> What needs to be done
In the records below, begin at the line containing "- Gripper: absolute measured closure" and end at the line containing "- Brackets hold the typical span"; quote every line in that span exactly, including both boundary lines, and no others.

Items from a dataset:

⟨

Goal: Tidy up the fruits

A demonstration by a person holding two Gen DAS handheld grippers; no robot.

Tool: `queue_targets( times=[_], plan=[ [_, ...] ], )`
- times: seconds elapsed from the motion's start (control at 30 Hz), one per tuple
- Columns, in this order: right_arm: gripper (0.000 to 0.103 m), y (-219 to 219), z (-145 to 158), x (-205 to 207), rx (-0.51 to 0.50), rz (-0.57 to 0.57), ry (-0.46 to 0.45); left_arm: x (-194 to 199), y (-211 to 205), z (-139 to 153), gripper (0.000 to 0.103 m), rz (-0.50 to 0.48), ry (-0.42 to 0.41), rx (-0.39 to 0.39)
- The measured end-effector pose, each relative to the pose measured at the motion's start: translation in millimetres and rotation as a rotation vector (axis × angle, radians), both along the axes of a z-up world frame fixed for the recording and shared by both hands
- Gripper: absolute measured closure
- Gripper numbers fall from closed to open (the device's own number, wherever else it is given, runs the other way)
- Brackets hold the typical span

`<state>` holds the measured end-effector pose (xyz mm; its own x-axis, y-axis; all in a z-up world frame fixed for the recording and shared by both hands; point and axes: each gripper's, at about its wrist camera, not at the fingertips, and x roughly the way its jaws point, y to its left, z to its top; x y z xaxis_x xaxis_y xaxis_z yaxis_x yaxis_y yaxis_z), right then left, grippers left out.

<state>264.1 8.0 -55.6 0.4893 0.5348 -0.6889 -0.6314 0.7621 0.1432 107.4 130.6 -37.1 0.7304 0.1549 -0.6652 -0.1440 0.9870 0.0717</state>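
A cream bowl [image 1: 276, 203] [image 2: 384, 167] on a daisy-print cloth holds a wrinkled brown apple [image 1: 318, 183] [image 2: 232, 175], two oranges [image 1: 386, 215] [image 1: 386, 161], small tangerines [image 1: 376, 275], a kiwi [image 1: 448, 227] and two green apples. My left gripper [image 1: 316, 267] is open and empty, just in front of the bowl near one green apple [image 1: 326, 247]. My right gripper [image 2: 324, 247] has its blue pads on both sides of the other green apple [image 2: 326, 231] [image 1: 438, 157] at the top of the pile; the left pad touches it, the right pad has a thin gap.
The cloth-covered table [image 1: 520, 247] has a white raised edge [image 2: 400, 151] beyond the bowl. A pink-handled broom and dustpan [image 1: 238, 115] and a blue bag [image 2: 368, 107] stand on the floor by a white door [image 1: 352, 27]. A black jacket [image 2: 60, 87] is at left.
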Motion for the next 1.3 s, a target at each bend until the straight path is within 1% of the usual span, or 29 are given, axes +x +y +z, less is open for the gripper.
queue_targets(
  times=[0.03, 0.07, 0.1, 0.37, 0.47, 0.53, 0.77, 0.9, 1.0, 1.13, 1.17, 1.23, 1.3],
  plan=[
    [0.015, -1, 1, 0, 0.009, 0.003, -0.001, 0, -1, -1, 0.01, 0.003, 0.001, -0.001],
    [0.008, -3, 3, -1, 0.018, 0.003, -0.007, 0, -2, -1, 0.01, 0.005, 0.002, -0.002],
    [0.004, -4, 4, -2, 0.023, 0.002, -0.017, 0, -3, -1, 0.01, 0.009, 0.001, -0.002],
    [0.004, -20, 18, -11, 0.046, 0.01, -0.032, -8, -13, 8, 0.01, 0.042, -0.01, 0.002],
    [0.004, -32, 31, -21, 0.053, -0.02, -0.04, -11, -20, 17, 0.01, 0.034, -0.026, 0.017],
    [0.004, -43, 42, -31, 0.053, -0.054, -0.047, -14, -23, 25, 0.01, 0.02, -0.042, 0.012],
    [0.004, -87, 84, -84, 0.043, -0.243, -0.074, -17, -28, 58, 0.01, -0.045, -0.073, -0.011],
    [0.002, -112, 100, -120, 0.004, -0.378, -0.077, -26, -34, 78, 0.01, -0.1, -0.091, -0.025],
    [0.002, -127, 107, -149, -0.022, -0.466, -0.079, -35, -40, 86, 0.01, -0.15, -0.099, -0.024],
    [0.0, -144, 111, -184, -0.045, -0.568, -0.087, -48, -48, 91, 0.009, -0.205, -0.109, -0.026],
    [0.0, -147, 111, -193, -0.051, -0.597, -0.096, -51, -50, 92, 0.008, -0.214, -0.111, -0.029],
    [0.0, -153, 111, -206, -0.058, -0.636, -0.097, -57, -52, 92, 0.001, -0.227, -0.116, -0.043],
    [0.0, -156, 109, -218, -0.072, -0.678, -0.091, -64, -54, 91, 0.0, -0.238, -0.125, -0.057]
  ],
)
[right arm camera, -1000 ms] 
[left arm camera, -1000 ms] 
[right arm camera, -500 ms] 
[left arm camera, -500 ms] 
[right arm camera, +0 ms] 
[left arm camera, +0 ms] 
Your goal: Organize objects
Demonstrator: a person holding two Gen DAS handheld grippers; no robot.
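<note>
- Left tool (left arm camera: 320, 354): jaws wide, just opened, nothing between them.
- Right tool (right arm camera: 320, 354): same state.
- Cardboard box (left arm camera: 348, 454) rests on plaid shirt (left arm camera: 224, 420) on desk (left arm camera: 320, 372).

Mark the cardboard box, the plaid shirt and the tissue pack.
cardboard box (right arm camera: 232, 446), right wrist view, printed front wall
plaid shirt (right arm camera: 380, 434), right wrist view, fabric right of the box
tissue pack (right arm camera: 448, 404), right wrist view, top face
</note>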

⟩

> Written answer
- Gripper: absolute measured closure
- Gripper numbers fall from closed to open (the device's own number, wherever else it is given, runs the other way)
- Brackets hold the typical span

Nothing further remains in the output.